The U.S. wrested control of Guam from Spain in the 1898 Spanish-American War. After being occupied by Japan during the Second World War – the U.S. re-took the island in 1944 – Guam became an unincorporated territory of the U.S in 1950.

Now, with military bases already taking up one-third of the island – currently around 14,000 defence personnel, including dependents, call Guam home – 8,000 U.S. marines are to be transferred from the Japanese island of Okinawa to Guam as the island becomes a rapid response platform.

The U.S. also intends to add to its air surveillance capabilities and set-up a ballistic missile defence taskforce on Guam, as well as upgrade its docking facilities so that the island is able to host nuclear aircraft carriers.

While some among Guam’s population of 170,000 are excited about the economic opportunities they hope will accompany the build-up – it is anticipated that some 20,000 extra construction workers will also be required – others, such as Julian Aguon, are actively campaigning against it.

Aguon spoke with IPS writer, Stephen de Tarczynski, when he visited Australia on a month-long speaking tour.

IPS: What is the current situation with the military build-up on Guam?

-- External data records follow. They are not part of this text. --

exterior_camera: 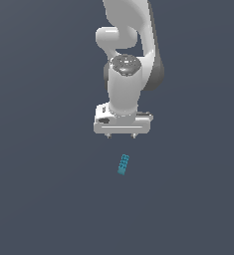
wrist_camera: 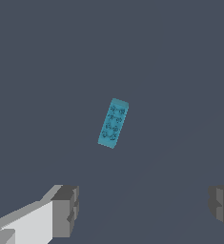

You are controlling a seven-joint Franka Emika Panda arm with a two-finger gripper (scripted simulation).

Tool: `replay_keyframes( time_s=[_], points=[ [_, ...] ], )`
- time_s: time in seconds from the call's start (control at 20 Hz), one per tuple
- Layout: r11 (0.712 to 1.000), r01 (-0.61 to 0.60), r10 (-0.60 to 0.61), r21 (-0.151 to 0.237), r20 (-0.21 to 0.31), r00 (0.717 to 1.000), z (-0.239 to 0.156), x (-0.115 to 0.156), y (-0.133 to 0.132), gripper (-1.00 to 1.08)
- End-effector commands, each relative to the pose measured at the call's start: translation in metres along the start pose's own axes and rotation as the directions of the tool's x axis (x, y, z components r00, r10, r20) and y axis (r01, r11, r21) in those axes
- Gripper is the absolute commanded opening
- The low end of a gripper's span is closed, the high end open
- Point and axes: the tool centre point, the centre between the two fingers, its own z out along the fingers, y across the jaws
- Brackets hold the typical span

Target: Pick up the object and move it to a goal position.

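The object, a small teal-blue studded brick [exterior_camera: 123, 165], lies flat on the dark grey floor, its long side running nearly away from the camera and slightly tilted. In the wrist view the brick [wrist_camera: 113, 123] shows its studs face up, well apart from both fingers. My white gripper [exterior_camera: 121, 135] hangs above and a little behind the brick in the exterior view, pointing down. It is open and wide, with nothing between its fingers [wrist_camera: 66, 209]. The gripper [wrist_camera: 143, 207] does not touch the brick.
The white arm [exterior_camera: 126, 60] rises from the gripper toward the top of the exterior view. A plain dark grey surface [exterior_camera: 49, 199] spreads all around the brick.
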Motion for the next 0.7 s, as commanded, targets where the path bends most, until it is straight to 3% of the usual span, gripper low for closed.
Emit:
replay_keyframes(
  time_s=[0.0,0.65],
  points=[
    [1.000,0.000,0.000,0.000,0.000,1.000,0.0000,0.0000,0.0000,1.00],
    [1.000,-0.020,0.020,0.016,-0.006,1.000,-0.0011,0.0027,-0.0012,1.00]
  ],
)
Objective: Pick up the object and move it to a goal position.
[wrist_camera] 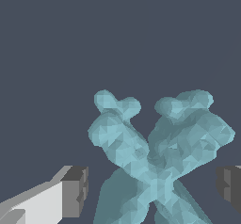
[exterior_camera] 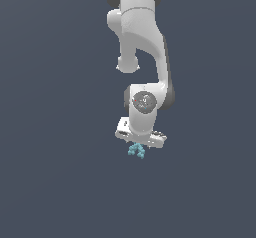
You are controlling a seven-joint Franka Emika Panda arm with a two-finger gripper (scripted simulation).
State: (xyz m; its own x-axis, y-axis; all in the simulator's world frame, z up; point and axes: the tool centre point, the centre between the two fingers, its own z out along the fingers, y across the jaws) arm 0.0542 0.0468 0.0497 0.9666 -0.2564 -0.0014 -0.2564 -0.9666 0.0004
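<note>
Hand (wrist_camera: 153, 190) fingers (wrist_camera: 75, 192) flank the object (wrist_camera: 155, 148), gaps each side.

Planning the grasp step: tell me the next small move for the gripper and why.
Probably close the gripper on the teal X-shaped piece. In the wrist view its two fingers stand apart on either side of the piece with gaps showing, so it is bracketed but not yet gripped. The exterior view shows the piece right under the hand.

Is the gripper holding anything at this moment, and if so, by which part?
Nothing is held. The gripper is open, fingers either side of the teal X-shaped piece, clear of it.
</note>
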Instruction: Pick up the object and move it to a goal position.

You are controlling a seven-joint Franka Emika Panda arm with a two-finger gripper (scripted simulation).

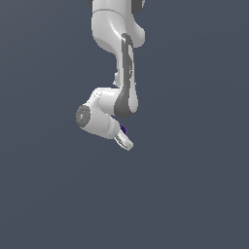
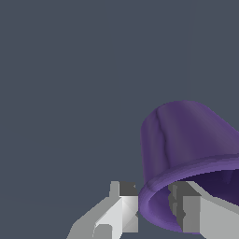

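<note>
In the exterior view the white arm (image 1: 116, 58) hangs against a plain slate-grey backdrop, and the gripper (image 1: 123, 140) sits at its low end. The object (image 1: 123, 130), a small dark purple speck, shows right against the gripper, just above the fingers (mostly hidden by the hand).

In the wrist view the object (image 2: 186, 144) looks like a purple cup with a flared rim. One finger (image 2: 122, 205) presses outside that rim, the other (image 2: 190, 211) sits inside, so the fingers pinch its wall.

Plain dark grey-blue ground (image 1: 194, 194); nothing seen resting on it.
</note>
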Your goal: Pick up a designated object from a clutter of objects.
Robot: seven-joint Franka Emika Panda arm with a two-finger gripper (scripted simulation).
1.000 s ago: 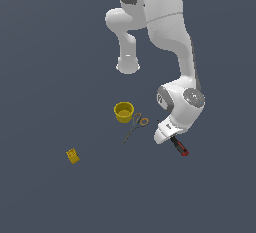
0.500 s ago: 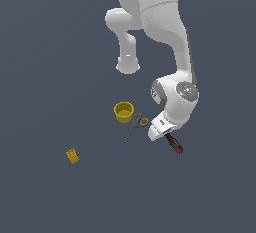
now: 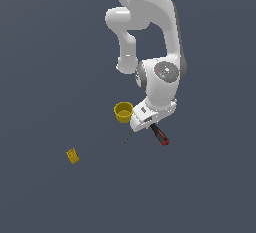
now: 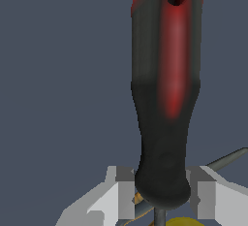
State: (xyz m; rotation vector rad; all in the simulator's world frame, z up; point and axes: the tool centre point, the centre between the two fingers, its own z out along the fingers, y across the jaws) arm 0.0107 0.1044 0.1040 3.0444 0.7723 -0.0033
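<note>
Wrist view: red-and-black screwdriver filling the frame, handle between the two pale fingers of the gripper, jaws set apart on either side of the handle's narrow end, contact not clear. Exterior view: gripper low over the floor, screwdriver lying just beside it, toward that view's right. Yellow cup close by, toward that view's left. Thin dark blade of the scissors poking out below the hand. Small yellow box well apart.
</note>
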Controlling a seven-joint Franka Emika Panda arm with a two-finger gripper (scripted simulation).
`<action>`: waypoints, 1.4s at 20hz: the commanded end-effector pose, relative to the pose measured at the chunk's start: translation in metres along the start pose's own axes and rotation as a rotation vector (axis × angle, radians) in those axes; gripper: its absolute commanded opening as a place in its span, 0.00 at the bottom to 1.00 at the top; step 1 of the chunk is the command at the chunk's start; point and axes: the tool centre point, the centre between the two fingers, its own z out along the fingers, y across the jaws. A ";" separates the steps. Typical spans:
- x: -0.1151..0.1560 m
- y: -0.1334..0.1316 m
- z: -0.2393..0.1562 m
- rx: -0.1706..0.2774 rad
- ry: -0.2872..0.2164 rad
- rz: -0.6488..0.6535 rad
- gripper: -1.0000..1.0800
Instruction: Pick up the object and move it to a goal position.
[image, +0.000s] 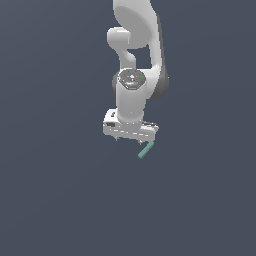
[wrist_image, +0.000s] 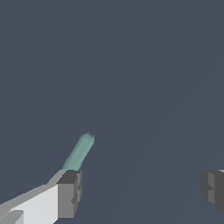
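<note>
The object (image: 145, 150) is a slim teal-green bar lying tilted on the dark grey surface. It sits just below the end of the white gripper (image: 129, 139) on the exterior view's right. In the wrist view the object (wrist_image: 79, 152) runs out from behind one dark fingertip (wrist_image: 70, 192), outside the gap between the fingers. The other fingertip (wrist_image: 213, 190) stands far off, so the gripper (wrist_image: 142, 189) is open and holds nothing. Whether the near finger touches the bar cannot be told. The goal position is out of view.
The white arm (image: 135, 55) rises from the gripper toward the top of the exterior view. A plain dark grey surface (image: 60, 190) fills all the surroundings.
</note>
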 end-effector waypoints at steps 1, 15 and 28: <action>-0.003 -0.009 0.008 0.004 -0.001 0.047 0.96; -0.028 -0.062 0.055 0.019 -0.008 0.346 0.96; -0.043 -0.086 0.077 0.022 -0.011 0.499 0.96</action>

Julian Aguon: In 2005 the governments of the United States and Japan made a bilateral agreement to relocate some 8,000 U.S. marines from Okinawa to Guam, as well as their dependents, and support staff and their dependents. And it’s more recently been announced that the true outside population being relocated to Guam from elsewhere in Asia, most notably from Okinawa, is actually 55,000 people. That, of course, has lots of human rights considerations, given the fact that Guam remains one of only 16 non-self governing territories – that’s a fancy way of saying internationally recognised colonies – in the world.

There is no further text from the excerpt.